Sven Peters: There are a lot of tools available now that facilitate remote working: chat platforms, content collaborations software, code reviews tools, free video conferencing, etc. These work very well when working in similar time zones, but can become more challenging when working across time zones greater than six hours apart. I've worked in such a team for many years, so here are my tips:
- Meet frequently in person (when you can).
- Have feature buddies on the remote team to bond you together when thinking and working on the same problem.
- Share work progress consistently.
- Use collaboration tools that support mobile apps.
- Do state-of-the-development demos once a week with the whole team.
- Alternate regular remote meetings so it's not always a stretch for the same people.
Josiah Renaudin: Can you give one example from when Atlassian failed, tried a new concept, and kicked ass?
Sven Peters: We have a long-standing tradition of fostering innovation. In addition to our quarterly ShipIt Days, every employee gets “20 percent time” to work on their own projects to improve our products. That doesn't always work well for every team. We saw that some people who didn't use their time often ended up picking up the slack for others on their team who focused on their pet-projects. So instead we tried having regular innovation weeks for the whole team. That worked much better and made our developers much happier. The first team to implement this new approach shipped twelve features and improvements in two innovation weeks alone.
Josiah Renaudin: What central message do you want to leave with your keynote audience?

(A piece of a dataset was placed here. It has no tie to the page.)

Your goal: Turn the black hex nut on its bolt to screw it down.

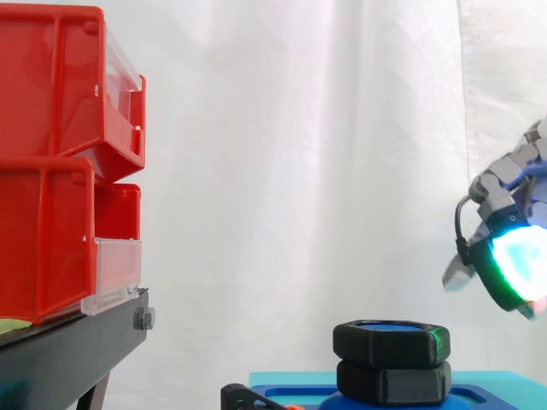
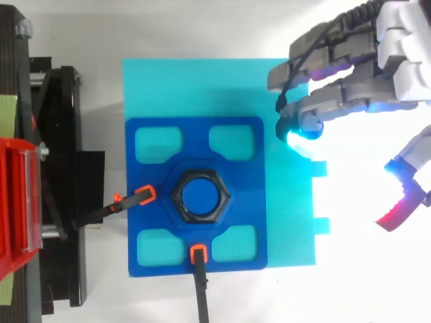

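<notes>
Black plastic hex nut sits on the round blue bolt, at the centre of the dark blue square fixture plate. Nut top is about level with the bolt top. In side view a 2nd black hex piece sits directly under it, touching. Can't tell if that is another nut or a fixed collar.

Handling, judged: looks like printed plastic, so light, stiff, not fragile. The matte faces should give fair grip. 6 flat sides with chamfered edges. Best hold is on 2 opposite flats of the upper piece, pads from above or from the side, then twist. Little travel looks left if the lower piece blocks it.

Robot hand hovers to the right of the nut and higher, well apart from it. Fingers are spread wide and relaxed, holding nothing. A cyan-lit fingertip points toward the plate, and the thumb with its red pad stands apart on the other side.

Surface: the plate lies on a flat cyan sheet and is held by 2 black clamps with orange tips, so it should not spin with the nut.

Room: open space above and right of the nut. Clamps crowd the left and near sides. Red plastic bins on a black stand sit well to the left, with a white curtain behind.
</notes>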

Sven Peters: Don't just try to copy all of the successful concepts from other companies or thought leaders. Look at your own development problems and focus on how to fix those. Kick-ass software development is all about constantly improving, so focus on the things that will make the biggest difference for your team and your end users first.
Lead evangelist for Atlassian, Sven Peters has twenty years of experience writing code, leading teams, and sharing his experience with thousands of developers in more than twenty-five countries. For the past four years, Sven has studied software development trends inside and outside Atlassian, discovering the most important attributes that help teams effectively scale and drive innovation. Sven is a regular contributor to Atlassian’s quarterly ShipIt Days—twenty-four hours during which developers are free to work on a passion project (designing a dream feature, working with a team not their own, or replacing all the hot light bulbs in Atlassian’s phone booths with energy efficient bulbs).